Activity:
Give back exactly the lines of the data below, starting with the line that has "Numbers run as" and going on through the line that has "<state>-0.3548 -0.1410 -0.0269".

Supplied data:
+ + + + +

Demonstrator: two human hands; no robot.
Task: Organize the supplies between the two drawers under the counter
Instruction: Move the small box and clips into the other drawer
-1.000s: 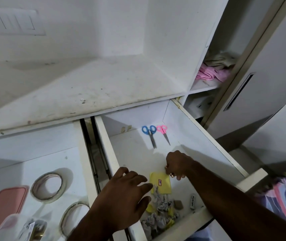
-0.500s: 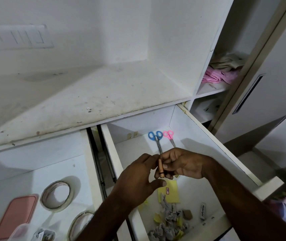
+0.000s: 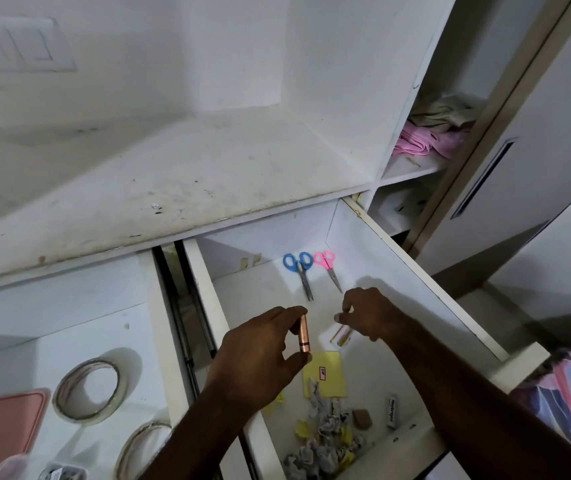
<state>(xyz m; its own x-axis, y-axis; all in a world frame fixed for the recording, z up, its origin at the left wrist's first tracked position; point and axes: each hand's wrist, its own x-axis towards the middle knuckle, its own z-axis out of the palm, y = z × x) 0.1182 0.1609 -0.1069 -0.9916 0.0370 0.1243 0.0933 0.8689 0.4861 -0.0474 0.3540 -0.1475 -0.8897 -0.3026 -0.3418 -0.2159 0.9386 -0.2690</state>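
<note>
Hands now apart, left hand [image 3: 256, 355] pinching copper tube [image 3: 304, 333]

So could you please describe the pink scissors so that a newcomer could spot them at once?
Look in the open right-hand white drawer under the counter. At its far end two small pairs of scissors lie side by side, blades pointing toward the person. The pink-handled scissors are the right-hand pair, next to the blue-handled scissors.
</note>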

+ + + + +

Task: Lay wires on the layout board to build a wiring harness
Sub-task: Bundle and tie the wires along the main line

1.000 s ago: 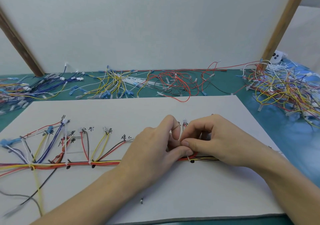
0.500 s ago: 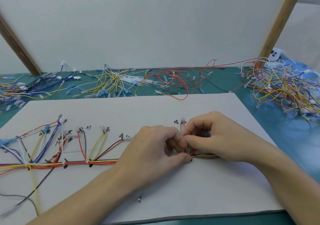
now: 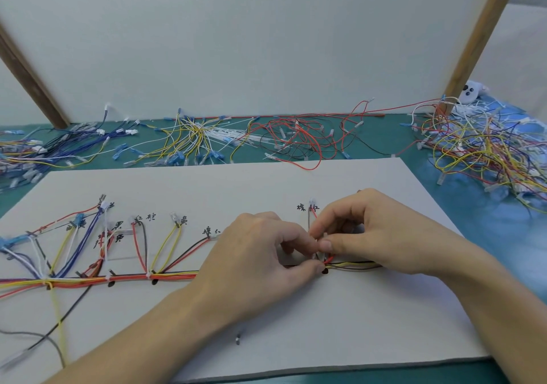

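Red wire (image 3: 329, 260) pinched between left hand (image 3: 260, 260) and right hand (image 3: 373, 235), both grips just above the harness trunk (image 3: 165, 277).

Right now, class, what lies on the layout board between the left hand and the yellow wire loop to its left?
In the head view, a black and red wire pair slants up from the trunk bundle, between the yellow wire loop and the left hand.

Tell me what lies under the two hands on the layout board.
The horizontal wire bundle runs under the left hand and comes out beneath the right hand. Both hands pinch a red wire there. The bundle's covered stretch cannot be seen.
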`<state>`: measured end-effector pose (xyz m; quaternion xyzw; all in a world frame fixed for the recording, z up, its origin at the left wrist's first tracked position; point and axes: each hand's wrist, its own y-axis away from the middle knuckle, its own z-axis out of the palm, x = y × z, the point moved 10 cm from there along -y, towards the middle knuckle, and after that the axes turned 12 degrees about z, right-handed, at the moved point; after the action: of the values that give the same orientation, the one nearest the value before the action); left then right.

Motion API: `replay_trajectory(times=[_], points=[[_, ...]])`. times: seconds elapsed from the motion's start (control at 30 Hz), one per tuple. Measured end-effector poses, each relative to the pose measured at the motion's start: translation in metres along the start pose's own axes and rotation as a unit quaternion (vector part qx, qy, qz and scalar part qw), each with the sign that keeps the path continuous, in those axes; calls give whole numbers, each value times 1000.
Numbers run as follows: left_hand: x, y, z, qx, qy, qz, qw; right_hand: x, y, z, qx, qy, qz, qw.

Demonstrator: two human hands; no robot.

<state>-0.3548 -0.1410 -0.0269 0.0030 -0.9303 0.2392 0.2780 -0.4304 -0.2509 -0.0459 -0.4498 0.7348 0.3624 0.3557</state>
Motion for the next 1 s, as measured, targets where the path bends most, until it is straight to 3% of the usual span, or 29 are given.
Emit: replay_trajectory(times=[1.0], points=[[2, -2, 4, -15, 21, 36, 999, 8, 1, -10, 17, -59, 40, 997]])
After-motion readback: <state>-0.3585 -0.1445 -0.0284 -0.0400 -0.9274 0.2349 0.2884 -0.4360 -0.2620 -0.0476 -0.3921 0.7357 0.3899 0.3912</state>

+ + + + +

Written reply:
Numbers run as follows: left_hand: x, y, z, qx, qy, qz, qw; right_hand: x, y, z, qx, qy, qz, qw.

Demonstrator: two human hands; no robot.

<state>-0.3548 -0.1410 -0.0269 0.0030 -0.9303 0.2392 0.2780 -0.4304 -0.2509 -0.0459 -0.4498 0.7348 0.3624 0.3557</state>

Work on this exercise is complete.